Temprano en la mañana me llamó mi madre desde Puerto Rico para informarme que el bebé de mi sobrina había muerto, luego de una batalla de tres meses en el hospital.
El cuerpecito de Yampiel solo conoció las paredes acrílicas de la incubadora –el sustituto del útero de su joven madre–, y los abrazos de ella que lo acurrucaron todos los días de su breve vida. Los tubos que lo conectaban con todo tipo de aparatos médicos lo hacían parecer un minúsculo pulpo con tentáculos transparentes, que de vez en cuando asomaba una sonrisa endeble.
La comunicación del fallecimiento vino acompañada de la petición de mi sobrina, de ser yo la que dirigiera las palabras finales en el funeral. Aunque en varias ocasiones he hablado en entierros, nunca antes lo había hecho –y no quiero volver a hacerlo– si se trata del sepelio de un infante.

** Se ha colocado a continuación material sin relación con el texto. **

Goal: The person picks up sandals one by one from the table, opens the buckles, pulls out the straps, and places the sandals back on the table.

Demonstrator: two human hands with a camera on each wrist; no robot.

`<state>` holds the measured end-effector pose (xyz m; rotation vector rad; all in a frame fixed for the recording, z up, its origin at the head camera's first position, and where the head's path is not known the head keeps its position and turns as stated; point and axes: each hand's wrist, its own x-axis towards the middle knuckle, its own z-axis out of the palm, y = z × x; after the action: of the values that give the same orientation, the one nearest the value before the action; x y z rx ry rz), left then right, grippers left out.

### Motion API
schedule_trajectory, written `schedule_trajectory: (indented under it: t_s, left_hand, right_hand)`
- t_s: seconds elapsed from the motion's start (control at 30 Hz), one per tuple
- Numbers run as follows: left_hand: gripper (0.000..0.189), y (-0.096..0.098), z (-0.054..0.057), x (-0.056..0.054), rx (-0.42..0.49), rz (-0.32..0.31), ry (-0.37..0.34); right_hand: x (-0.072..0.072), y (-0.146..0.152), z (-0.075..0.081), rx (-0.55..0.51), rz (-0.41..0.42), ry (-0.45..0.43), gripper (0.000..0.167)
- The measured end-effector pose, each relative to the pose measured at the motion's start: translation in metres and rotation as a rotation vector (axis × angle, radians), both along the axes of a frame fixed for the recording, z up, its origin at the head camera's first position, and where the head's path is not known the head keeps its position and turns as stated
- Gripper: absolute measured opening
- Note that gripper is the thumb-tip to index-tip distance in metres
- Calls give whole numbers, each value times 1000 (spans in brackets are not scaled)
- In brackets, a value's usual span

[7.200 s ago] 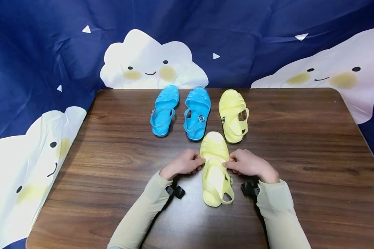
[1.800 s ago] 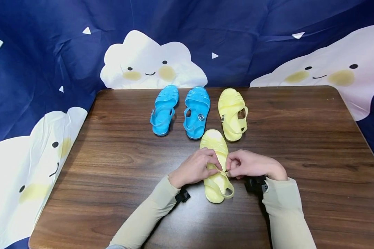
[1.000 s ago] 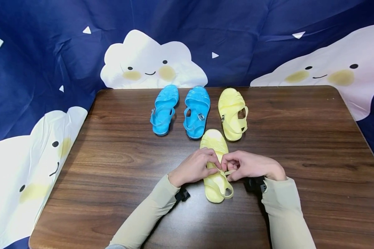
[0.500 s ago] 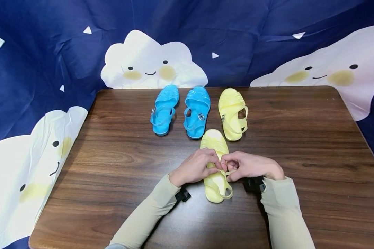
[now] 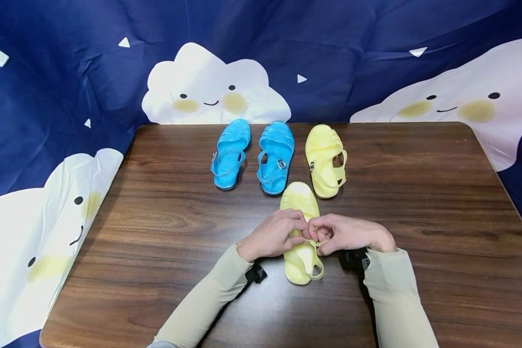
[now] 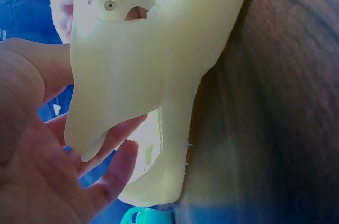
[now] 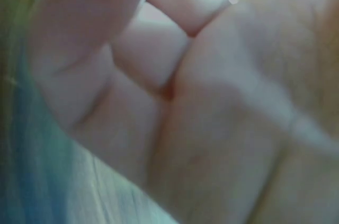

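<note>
A yellow jelly sandal [image 5: 299, 195] lies toe-away on the table in front of me, between both hands. My left hand [image 5: 273, 234] reaches over its left side and pinches the ankle strap near its middle. From the right, my right hand [image 5: 352, 233] has its thumb and fingertips pinched on the strap's end [image 5: 321, 242], close against the left fingertips. The left wrist view shows the sandal's side wall [image 6: 116, 65] close up, with left fingers behind and below it. Curled right fingers and palm [image 7: 212, 102] fill the right wrist view, hiding the strap and buckle.
Behind stand a second yellow sandal [image 5: 323, 140] and two blue sandals [image 5: 234, 135], all toes toward the back edge. The worked sandal's toe lies close to that yellow one. A wooden table [image 5: 135, 241] holds everything, backed by a blue cloud-print curtain [image 5: 322, 34].
Both hands moved from the sandal's sides to its strap since the earliest frame. The right fingertips then shifted left, closing up to the left hand. Over the last second, hands barely moved.
</note>
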<state>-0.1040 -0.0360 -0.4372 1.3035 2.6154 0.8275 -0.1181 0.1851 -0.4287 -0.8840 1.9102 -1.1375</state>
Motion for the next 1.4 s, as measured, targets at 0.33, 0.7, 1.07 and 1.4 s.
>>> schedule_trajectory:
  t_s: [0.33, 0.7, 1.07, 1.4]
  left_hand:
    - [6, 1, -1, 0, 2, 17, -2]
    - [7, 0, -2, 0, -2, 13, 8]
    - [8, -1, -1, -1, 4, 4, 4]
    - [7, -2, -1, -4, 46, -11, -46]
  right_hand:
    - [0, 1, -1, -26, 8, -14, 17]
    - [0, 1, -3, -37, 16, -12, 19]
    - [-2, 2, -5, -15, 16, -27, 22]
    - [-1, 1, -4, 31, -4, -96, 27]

Inmediatamente compré el boleto aéreo, alisté una maleta, y una vez pisé suelo boricua, directamente del aeropuerto me dirigí a la funeraria ubicada en Bayamón, ciudad en donde nacimos todos mis hermanos, yo y el bebé. Con toda la solemnidad que caracteriza un funeral, fui vestida en forma sobria, de negro, tacones y escaso maquillaje, y al entrar a la sala de la funeraria, en vez de encontrar rosas, lirios y calas, se devela ante mis ojos una réplica de un cuarto repleto de peluches, juguetes y globos.
Con el corazón apretujado me dirijo a abrazar a mi madre, luego a mi hermana y finalmente a mi sobrina, que estaba a la par de una pequeña caja blanca abierta que simulaba el cofre de un tesoro. Ahí adentro estaba él, vestido con saco, pantalones cortos, corbata y una gorrita tipo pelotero como complemento perfecto del ajuar.
Apresurados nos dirigimos al cementerio, liderado por el coche fúnebre colmado de globos de colores estridentes y serpentinas que se movían radiantes de alegría en el cielo cercano, azul y candente.
Llegó el momento de enterrar el cofre en las entrañas del suelo con el más valioso tesoro que podría descubrir un pirata con alas y labios carmesí. Vi llorar a la madre, con un dolor que todavía siento. Con sus ojos vidriosos me dio la señal de dirigir la palabra. No recuerdo que dije. Solo tengo en mi mente los globos que lanzaron al aire y que poco a poco desaparecieron en el firmamento llevándose el alma de Yampiel.